A reportagem da Folha entrou em contato com a Assessoria de Comunicação Social (ACS) do Corpo de Bombeiro e perguntou o motivo da taxa só começar a ser incidida neste ano, mas não obteve esta resposta. O setor informou que “a cobrança é regular tanto em Rio Bonito, Tanguá e Silva Jardim, quanto nos demais 86 municípios do Estado em que há incidência do tributo”.
Destino dos recursos
O Corpo de Bombeiros informou que os recursos são aplicados em: reequipamento operacional de materiais e viaturas de prevenção e combate a incêndios, socorro e emergência em vias públicas, busca e salvamento terrestre, aéreo e marítimo, na capacitação e atualização de recursos humanos do Corpo de Bombeiros e dos órgãos da Secretaria de Estado da Defesa Civil.

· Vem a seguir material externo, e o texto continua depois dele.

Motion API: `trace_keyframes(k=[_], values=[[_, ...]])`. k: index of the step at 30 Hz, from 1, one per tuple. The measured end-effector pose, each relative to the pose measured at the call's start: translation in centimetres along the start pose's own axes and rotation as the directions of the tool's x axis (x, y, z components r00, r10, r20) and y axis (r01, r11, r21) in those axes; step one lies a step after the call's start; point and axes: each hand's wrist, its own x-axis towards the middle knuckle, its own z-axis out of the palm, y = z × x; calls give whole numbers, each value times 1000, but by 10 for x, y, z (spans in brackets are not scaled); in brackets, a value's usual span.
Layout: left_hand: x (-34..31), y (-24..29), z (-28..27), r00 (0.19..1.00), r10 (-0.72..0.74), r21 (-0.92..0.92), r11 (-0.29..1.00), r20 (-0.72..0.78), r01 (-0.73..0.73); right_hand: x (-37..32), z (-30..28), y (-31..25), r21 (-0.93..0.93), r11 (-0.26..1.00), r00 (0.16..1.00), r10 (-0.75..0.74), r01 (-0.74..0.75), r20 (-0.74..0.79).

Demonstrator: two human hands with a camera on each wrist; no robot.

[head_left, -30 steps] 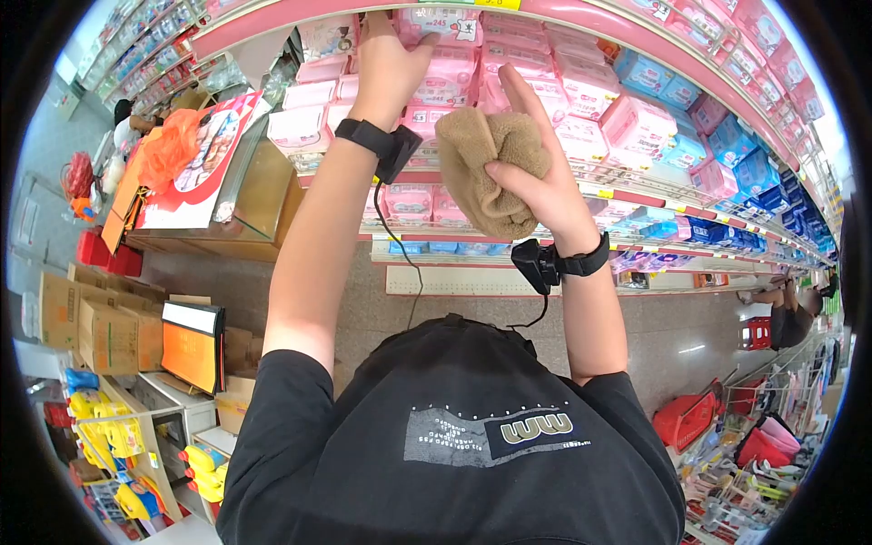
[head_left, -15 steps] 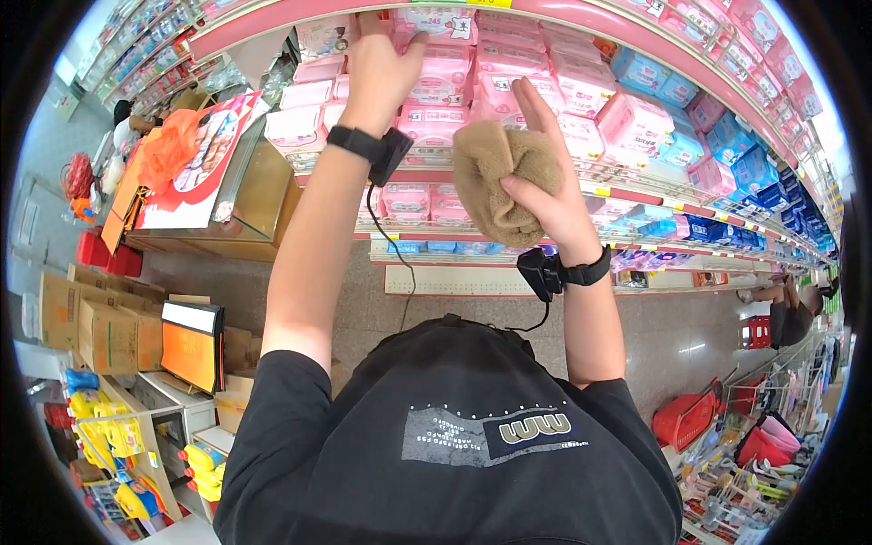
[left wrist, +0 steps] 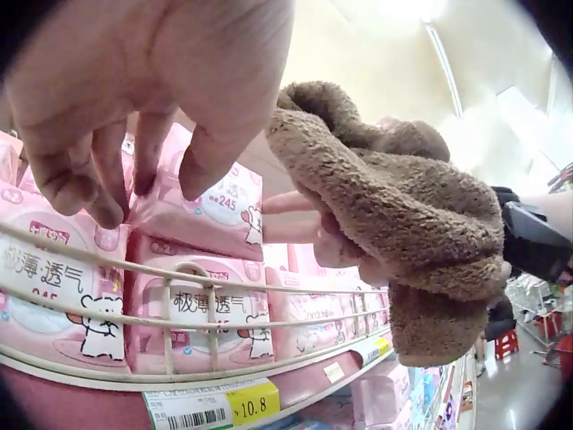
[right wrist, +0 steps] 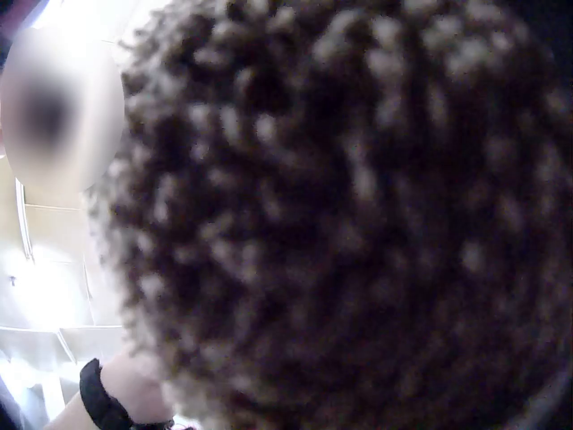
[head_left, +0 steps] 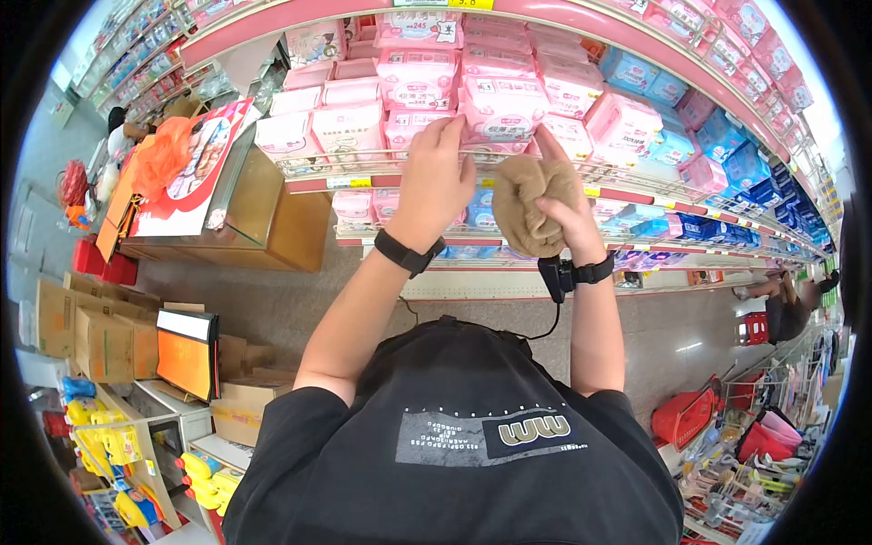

“O Corpo de Bombeiros Militar do Estado do Rio de Janeiro (CBMERJ) investe permanentemente na renovação da sua frota e na aquisição de equipamentos de ponta obtidos com recursos da Taxa de Incêndio. É um tributo indispensável que permite modernizar e ampliar a capacidade operacional da corporação ano após ano”, diz o coronel Tarciso Salles, secretário de Estado e Defesa Civil e comandante-geral do CBMERJ.
Isenção da Taxa
A legislação prevê a isenção da Taxa para aposentados, pensionistas e portadores de deficiência física proprietários ou locatários de apenas um imóvel residencial no Estado do Rio de Janeiro, medindo até 120 m², e que recebam proventos ou pensão de até cinco salários mínimos; além de igrejas e templos de qualquer culto. A isenção, porém, não é automática. O beneficiário precisa apresentar a documentação necessária que comprove os requisitos acima estabelecidos em um dos 63 postos de atendimento do Funesbom.
De acordo com a ACS, “o contribuinte que quiser se antecipar pode consultar o site do Funesbom (http://www.funesbom.rj.gov.br/) e já imprimir o boleto. Basta ter em mãos o N° CBMERJ ou o número de inscrição predial do carnê do IPTU e, em seguida, informar o município para localizar o imóvel. Essa alternativa também é válida caso a pessoa não receba sua taxa até cinco dias antes do vencimento”.